Citation: Uzoegbu MU and Okon OS (2017). Sedimentology and Geochemical Evaluation of Campano-Maastrichtian Sediments, Anambra Basin, Nigeria..International Journal Geology and Mining 3(2): 110-127.

Copyright: © 2017 Uzoegbu and Okon. This is an open-access article distributed under the terms of the Creative Commons Attribution License, which permits unrestricted use, distribution, and reproduction in any medium, provided the original author and source are cited.
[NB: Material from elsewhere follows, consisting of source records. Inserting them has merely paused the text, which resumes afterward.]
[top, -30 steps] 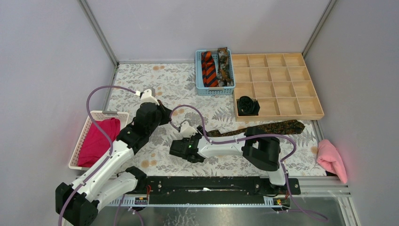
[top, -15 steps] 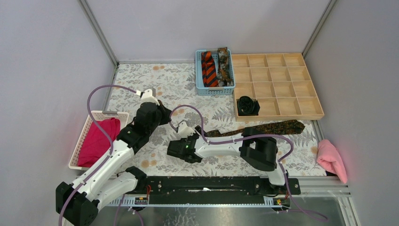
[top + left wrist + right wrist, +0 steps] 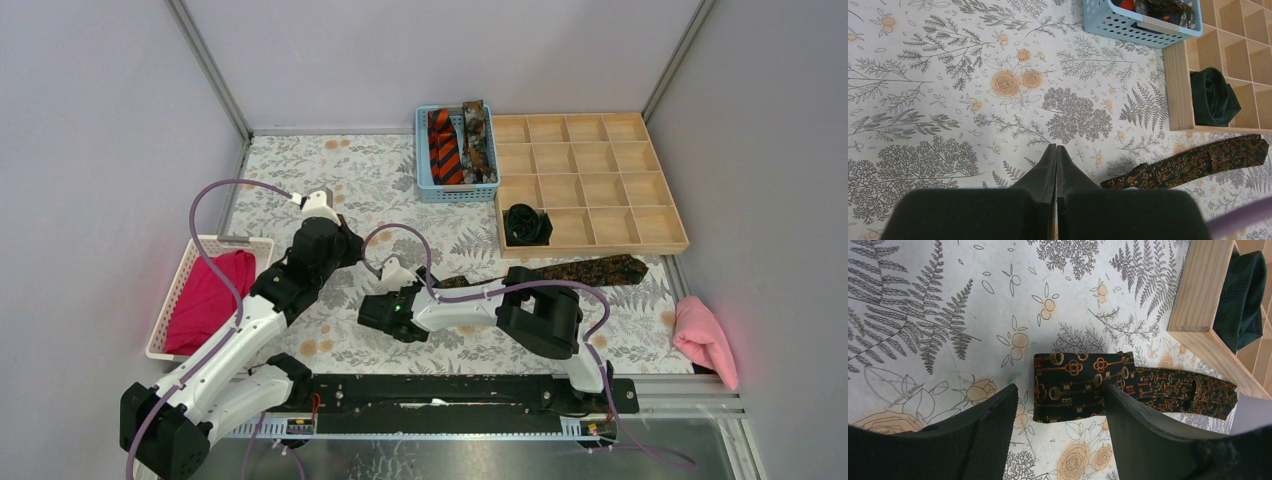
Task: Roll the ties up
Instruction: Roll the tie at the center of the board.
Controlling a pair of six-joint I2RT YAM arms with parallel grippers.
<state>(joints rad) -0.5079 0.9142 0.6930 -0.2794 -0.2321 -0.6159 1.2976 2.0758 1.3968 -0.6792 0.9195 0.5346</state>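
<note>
A dark brown mottled tie (image 3: 570, 272) lies as a long strip on the table in front of the wooden tray. Its folded narrow end (image 3: 1078, 380) sits between the tips of my open right gripper (image 3: 1060, 396), which is low over the table (image 3: 390, 312); I cannot tell if the fingers touch it. My left gripper (image 3: 1056, 148) is shut and empty, held above the table left of that tie (image 3: 1188, 162), and shows in the top view (image 3: 348, 240). A black tie coil (image 3: 527, 224) sits in a tray compartment. An orange-and-black striped tie (image 3: 443, 147) and another brown mottled tie (image 3: 478, 140) lie in the blue basket (image 3: 456, 193).
The wooden compartment tray (image 3: 600, 170) stands at the back right. A white basket (image 3: 190, 250) with a magenta cloth (image 3: 210, 300) is at the left. A pink cloth (image 3: 705, 340) lies at the right edge. Grey walls enclose the table.
My right gripper has shifted a little to the left along the table. The left arm has barely moved. The ties lie where they were.
</note>
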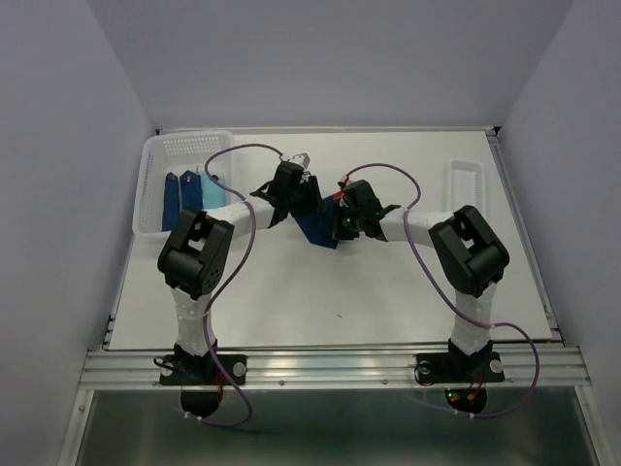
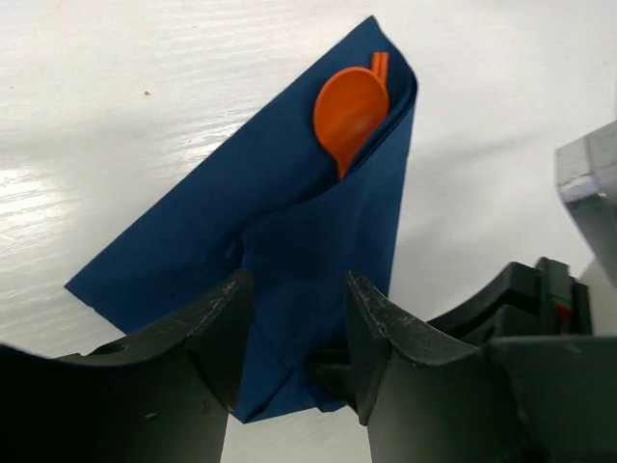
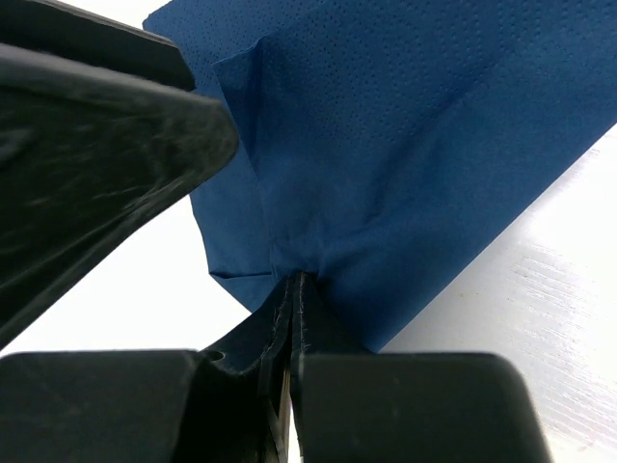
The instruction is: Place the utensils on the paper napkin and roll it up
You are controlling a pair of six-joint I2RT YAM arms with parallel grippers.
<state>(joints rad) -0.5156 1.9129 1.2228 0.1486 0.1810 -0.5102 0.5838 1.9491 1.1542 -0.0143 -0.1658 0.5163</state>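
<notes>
Your dark navy blue paper napkin (image 2: 289,212) lies on the white tabletop (image 1: 320,291), folded over on itself into a long pocket with one loose layer spreading flat to the side.

At the far end of the paper napkin, the bowl of an orange plastic spoon (image 2: 349,111) shows in the open mouth of the fold. A thin piece of a second orange utensil (image 2: 380,66) peeks out just beside it; you cannot tell from here what kind it is.

Your left gripper (image 2: 299,285) is over the near end of the paper napkin with its jaws spread. The folded blue paper shows in the gap between the two fingers (image 2: 227,328). The views do not show whether the fingers touch the paper.

Your right gripper (image 3: 294,282) is at the edge of the paper napkin, just beside the left gripper. Its jaws are pressed together on a small pleat of the paper, and creases run out from that pinch.

Well to the left of the paper napkin, a white perforated plastic basket (image 1: 189,136) holds dark blue and light blue pieces. Well to the right of the paper napkin sits a clear shallow tray (image 1: 466,180).
</notes>
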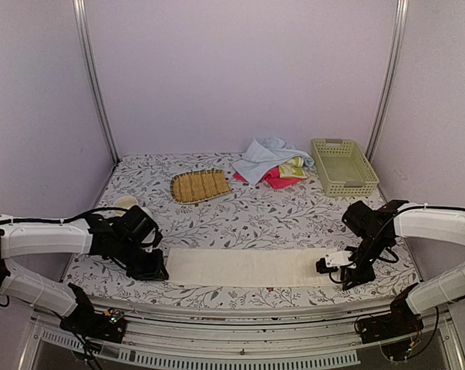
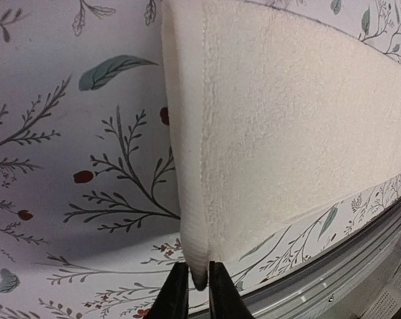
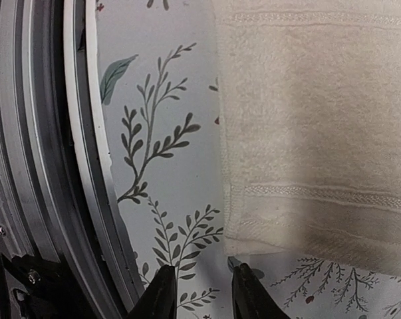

The Cretaceous sediments in the Anambra Basin (SE Nigeria) consist of a cyclic succession of coals, carbonaceous shales, silty shales, siltstones and sandstones interpreted as deltaic deposits. Statistics reveals a graphic mean range from 1.5 to 2.8, sorting range from 0.45 to 1.58, skewness range from -0.58 to 0.32 and kurtosis between 0.38 and 2 for the Ajali Sandstone. From these results, the sandstones in the area are dominated by medium to coarse grains, poorly to moderately sorted, coarse skewed and very platykurtic sediments. Further sedimentological evaluation in six localities indicates fluvial-flood plain-marginally marine facies for the Mamu and Nsukka Formations and marine for the Nkporo and Enugu Shales. The geochemical evaluations show that total organic carbon (TOC) (8.95wt%) of the samples constitutes that of good to excellent source rock with oil, oil/gas, gas prones for kerogen types I, II/III, III indicated by Rock-Eval S2/S3 (9.13). The high oxygen index (OI) (42.61 mgCO2g-1TOC) suggest deposition in a shallow marine environment. The Tmax (430oC), indicate the immaturity to onset of maturity of these source rocks.  Potential reservoir units occur in the fluvial sandstones of the Ajali Formation and in the marginal marine and flood plain sandstones of the Mamu Formation. The shales and claystones of the Nsukka and Imo Formations may provide regional seals.

Key words: Sedimentology, Geochemistry, Kerogen, Petroleum system, Depositional environment, Cretaceous, Anambra Basin.